DIRECTIONS: I need the lines below from the one with "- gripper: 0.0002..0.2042" down to the one with "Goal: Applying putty" reproduced exactly, both ends included, and nothing else.

(Recorded data)

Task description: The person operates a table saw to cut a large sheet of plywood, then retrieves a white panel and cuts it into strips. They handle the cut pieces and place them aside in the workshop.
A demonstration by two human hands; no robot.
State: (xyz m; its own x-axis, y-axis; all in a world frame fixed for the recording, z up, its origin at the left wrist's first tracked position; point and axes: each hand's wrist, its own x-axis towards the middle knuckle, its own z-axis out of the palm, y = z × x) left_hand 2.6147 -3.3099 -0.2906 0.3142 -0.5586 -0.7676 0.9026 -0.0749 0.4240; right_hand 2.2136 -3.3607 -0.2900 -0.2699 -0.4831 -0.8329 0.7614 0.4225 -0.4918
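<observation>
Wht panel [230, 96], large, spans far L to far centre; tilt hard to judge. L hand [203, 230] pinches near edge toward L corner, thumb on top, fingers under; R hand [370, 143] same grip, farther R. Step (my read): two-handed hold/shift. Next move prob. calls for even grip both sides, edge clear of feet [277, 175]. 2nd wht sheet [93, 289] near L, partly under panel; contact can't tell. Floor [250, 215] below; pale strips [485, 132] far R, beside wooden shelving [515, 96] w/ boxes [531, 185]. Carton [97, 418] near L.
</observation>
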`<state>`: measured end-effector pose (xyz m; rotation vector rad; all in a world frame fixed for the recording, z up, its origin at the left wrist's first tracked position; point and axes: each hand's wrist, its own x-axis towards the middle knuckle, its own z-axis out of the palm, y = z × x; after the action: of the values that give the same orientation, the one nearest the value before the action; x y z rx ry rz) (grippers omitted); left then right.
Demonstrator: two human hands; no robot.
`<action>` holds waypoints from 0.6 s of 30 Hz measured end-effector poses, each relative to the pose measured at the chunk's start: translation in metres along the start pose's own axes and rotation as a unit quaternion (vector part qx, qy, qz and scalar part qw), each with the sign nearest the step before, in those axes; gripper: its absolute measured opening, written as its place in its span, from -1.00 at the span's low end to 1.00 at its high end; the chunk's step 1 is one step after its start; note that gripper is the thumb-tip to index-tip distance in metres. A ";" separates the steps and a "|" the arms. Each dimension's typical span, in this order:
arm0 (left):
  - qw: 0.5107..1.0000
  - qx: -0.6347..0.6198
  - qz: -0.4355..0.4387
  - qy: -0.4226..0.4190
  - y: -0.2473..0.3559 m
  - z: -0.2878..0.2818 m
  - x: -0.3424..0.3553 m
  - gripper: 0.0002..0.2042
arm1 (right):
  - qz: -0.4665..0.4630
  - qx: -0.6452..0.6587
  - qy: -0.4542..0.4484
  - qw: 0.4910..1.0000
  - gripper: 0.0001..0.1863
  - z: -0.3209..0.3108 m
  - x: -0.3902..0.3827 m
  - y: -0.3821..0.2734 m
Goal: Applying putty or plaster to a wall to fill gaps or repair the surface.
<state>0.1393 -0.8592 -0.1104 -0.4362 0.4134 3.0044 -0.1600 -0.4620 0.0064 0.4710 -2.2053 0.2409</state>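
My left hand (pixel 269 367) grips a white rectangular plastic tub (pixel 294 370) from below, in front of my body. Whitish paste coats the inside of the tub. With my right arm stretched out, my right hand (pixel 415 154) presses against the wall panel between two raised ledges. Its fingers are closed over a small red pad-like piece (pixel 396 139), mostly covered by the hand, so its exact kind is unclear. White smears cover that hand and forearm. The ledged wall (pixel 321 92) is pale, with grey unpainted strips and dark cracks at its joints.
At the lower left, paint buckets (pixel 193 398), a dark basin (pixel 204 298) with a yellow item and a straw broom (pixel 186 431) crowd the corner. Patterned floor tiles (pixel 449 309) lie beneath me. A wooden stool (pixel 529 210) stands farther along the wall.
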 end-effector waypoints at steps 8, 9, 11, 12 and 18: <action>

EXERCISE OUTPUT:
  - gripper: 0.0002..0.2042
arm1 (right):
  - qz: -0.4665..0.4630
  - qx: -0.6452..0.6587
  - qy: -0.4542..0.4484
  - qw: 0.4910..1.0000
  - gripper: 0.0001..0.1863
  - z: -0.3209..0.3108 m
  - x: -0.3902..0.3827 m
  - y: -0.3821..0.2734 m
Goal: Applying putty or plaster to a wall to fill gaps or repair the surface.

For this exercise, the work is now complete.